Beginning in 2015, Rep. Mike Honda (D-CA) introduced a formal resolution in support of the National Day of Reason. His defeat in 2016, despite coming at the hands of another Democrat, put future versions of that legislation in peril. But fellow Californian Rep. Ted Lieu picked up where Honda left off, introducing similar legislation last year.
And now, Rep. Jared Huffman (D-CA), the only openly non-theistic legislator and chair of the newly formed Congressional Freethought Caucus, has introduced a resolution designating May 3 as the “National Day of Reason,” with the goal of promoting “public policy that is based on reason and logic instead of politics and ideology.”

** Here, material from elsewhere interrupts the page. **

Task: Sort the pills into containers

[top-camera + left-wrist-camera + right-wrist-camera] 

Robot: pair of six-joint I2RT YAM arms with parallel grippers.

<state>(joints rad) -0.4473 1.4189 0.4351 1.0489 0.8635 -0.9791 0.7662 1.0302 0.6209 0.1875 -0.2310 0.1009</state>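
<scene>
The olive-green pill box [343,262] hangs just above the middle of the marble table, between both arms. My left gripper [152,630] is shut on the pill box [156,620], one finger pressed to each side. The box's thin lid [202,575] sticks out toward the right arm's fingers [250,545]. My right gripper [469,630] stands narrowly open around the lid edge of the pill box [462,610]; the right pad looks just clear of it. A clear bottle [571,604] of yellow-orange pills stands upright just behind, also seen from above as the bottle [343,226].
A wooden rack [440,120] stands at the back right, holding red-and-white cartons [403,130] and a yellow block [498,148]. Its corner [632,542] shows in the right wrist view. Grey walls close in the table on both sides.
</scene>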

May 3, of course, will also be the National Day of Prayer.
That’s not a coincidence.
The text of the resolution isn’t available yet, but I suspect it’ll be similar to last year’s version.
The American Humanist Association deserves the credit for making this happen.
Upon introduction of the resolution, Rep. Huffman said: “President Trump and his cabinet have launched an all-out war on science, reason, and logic, while attacking those of different faiths, beliefs, and backgrounds. Now more than ever before, it’s clear that we need to reaffirm our nation’s founding principle of the separation of church and state. A National Day of Reason offers an inclusive alternative for humanists, atheists, nonreligious, and freethinkers alike to celebrate reason in the public sphere and allow the secular community to inspire positive change.”
“All Americans can celebrate the value of reason, regardless of their religious beliefs. But prayer is different for different faiths, and of course, prayer isn’t practiced by the rapidly growing number of Americans who are nontheistic,” said Roy Speckhardt, executive director of the American Humanist Association. “We encourage our elected leaders to use logic, empathy, and equality to protect the freedoms and civil rights of all Americans.”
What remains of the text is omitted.